We knew from the beginning that maintaining community access was a key goal – making sure that visitors could continue to see the Soul Pole outside Douglass-Truth and interact with it. So we were looking for that balance of preserving it in a way that it could still be interacted with in its original spot.

Can you summarize the work that was done?

Kate: After the Soul Pole was deinstalled by Artech, the piece was fumigated to stop insect activity and then stored at one of our facilities to fully dry. We worked with an arborist to do resistograph testing on the Soul Pole to pinpoint areas of damage by registering wood resistance to determine density and stability.

Using this testing as a guide, we worked with Corine to develop a work plan for conservation, including cleaning the pole, removing areas of damaged wood and repairing damaged areas. The Soul Pole was also treated to protect it from future insect exposure, as well as with a wood preservative.

You’ve emphasized that the focus of this project was primarily conservation, not restoration – what is the difference?

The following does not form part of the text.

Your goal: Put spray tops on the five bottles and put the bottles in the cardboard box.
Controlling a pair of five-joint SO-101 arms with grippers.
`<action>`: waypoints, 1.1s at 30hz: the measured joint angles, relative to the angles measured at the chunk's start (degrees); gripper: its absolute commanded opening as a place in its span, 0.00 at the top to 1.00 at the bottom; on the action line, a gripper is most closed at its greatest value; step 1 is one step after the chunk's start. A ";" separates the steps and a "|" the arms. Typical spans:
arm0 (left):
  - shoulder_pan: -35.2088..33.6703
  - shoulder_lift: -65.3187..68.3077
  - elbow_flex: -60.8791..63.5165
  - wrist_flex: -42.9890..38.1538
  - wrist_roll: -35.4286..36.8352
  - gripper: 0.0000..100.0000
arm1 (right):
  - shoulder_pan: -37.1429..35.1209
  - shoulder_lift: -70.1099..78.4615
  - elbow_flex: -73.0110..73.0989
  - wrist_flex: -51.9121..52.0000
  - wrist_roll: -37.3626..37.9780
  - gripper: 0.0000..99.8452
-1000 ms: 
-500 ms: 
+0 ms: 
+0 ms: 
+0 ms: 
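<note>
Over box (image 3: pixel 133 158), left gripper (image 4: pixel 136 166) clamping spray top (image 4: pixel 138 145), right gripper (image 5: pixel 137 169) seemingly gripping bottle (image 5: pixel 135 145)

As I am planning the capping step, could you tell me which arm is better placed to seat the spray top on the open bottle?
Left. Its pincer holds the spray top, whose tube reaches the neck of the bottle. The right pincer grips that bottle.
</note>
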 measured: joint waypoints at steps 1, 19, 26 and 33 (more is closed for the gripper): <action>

A section of the wooden artwork called the Soul Pole during the conservation process at Artech
The head of the Soul Pole, which needed more restoration than other areas.

Corine Landrieu: The difference between conservation and restoration is primarily the fact that conservation focuses on preserving the integrity of an object whereas restoration will focus more on restoring the object to its original look. In this particular instance, restoration was sometimes part of the conservation process.

For example, in the area of the head [at the top of the Soul Pole], the wood was quite deteriorated and there were some large gaps. So in addition to conserving this area we had to do restoration to prevent it from further disintegration when it would get exposed to the outdoor environment once again. The rotten wood was excavated, and after treating the wood with borates to deter insects and assist in the prevention of rot fungus, the remaining wood was treated with a deeply penetrating liquid epoxy to give it structural strength. I chose a type of epoxy often used in the marine context, which has a little more give and adjusts more easily to the contracting and expending of the wood in response to the environment. I also put in some wood shims, which provide more of the structure.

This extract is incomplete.